→ **INPUT DATA**
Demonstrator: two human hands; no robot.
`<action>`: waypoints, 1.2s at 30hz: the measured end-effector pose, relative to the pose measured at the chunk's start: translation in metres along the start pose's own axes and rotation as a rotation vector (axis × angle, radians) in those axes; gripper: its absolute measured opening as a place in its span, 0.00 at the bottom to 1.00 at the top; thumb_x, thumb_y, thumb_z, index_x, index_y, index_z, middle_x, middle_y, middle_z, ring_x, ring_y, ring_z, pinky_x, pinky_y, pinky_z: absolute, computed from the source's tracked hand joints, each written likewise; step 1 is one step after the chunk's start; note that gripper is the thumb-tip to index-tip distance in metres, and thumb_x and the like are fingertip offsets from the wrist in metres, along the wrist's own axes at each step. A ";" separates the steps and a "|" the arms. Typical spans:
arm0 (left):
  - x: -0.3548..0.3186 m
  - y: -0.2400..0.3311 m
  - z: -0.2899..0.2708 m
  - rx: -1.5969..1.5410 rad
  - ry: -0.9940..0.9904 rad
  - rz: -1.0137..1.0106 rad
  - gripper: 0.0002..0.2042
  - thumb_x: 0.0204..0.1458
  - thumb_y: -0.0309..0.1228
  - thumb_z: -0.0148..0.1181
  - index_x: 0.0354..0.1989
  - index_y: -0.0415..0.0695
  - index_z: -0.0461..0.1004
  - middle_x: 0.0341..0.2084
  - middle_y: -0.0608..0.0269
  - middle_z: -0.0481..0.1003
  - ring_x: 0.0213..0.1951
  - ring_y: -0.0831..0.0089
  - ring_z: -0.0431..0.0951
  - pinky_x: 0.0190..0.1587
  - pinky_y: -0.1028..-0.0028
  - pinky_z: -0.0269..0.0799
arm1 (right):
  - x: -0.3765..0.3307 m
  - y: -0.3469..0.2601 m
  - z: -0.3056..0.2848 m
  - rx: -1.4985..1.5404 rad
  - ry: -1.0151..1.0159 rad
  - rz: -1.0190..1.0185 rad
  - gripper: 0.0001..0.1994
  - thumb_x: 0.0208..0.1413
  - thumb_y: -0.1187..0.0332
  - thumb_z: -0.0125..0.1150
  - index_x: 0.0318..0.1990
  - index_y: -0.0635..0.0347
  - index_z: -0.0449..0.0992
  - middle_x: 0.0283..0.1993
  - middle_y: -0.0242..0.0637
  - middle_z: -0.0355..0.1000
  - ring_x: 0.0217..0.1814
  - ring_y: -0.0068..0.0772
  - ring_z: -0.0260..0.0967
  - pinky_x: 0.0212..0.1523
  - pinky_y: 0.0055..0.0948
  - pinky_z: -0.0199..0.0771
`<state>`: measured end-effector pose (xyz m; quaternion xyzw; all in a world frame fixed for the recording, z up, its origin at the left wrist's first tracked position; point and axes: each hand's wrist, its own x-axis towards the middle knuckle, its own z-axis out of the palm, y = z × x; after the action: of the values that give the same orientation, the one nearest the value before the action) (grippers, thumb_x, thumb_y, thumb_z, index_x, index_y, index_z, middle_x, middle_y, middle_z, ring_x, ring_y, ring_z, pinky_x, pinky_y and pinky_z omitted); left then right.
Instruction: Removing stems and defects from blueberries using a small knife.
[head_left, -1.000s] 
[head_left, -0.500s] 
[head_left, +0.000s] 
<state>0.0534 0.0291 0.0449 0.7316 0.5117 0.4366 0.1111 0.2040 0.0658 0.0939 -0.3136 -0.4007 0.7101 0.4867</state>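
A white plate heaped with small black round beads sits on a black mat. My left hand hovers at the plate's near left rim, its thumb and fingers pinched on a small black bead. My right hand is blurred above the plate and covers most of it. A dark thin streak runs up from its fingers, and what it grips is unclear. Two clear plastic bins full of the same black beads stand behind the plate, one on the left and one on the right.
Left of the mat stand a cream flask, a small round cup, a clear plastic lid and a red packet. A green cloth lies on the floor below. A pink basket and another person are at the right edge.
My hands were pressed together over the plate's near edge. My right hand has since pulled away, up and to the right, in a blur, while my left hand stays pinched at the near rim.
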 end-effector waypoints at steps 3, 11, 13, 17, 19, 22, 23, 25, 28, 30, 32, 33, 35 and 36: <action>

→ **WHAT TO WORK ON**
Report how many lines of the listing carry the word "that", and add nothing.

→ **SOLUTION**
2